La primera vez que el bey vio a mi abuelo éste era un hakawati desamparado y hambriento de sólo trece años. El encuentro se produjo en un sórdido bar del distrito de Zeitouneh, en Beirut, antes de la Gran Guerra. Mi abuelo se ganaba las habichuelas entreteniendo a los clientes en los intermedios de los números pseudomusicales o picantes. El bey quedó gratamente impresionado por sus ingeniosas historias. Cuando se interesó por el pasado de mi padre, Ismail le proporcionó tres versiones, improbables y distintas, una tras otra.

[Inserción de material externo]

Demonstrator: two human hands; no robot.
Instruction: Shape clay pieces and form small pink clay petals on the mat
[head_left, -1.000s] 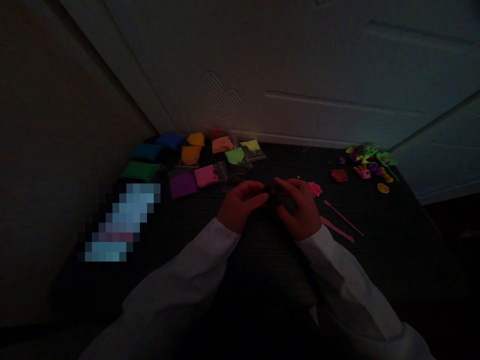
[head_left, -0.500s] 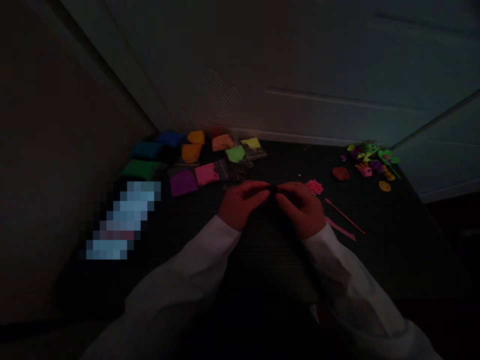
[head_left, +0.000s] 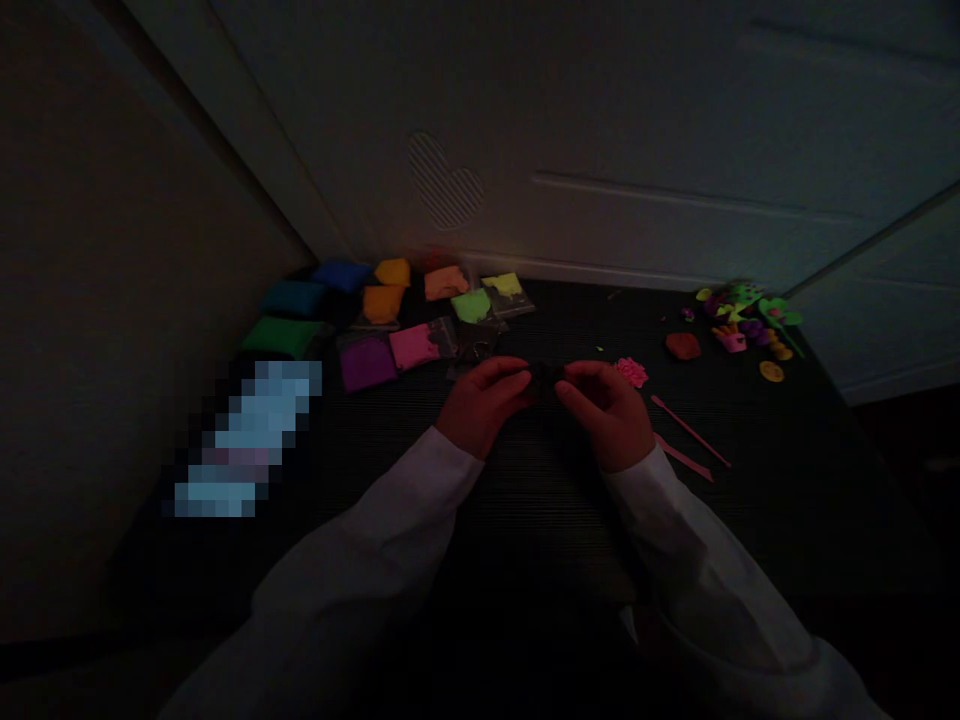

En ese mismo momento el bey contrató a mi padre como bufón, y a partir de entonces se refirió a él como al-jarrat, «el embustero», o hal-jarrat, «ese embustero». Un día en que se sentía generoso, el bey decidió dotar a aquel descastado de cierta dignidad. Dado que mi padre no poseía papeles, ni padre reconocido, el bey pidió favores, sobornó a quien hizo falta y regaló al chico una nueva partida de nacimiento, bautizándolo con un nombre nuevo: Ismail al-Jarrat.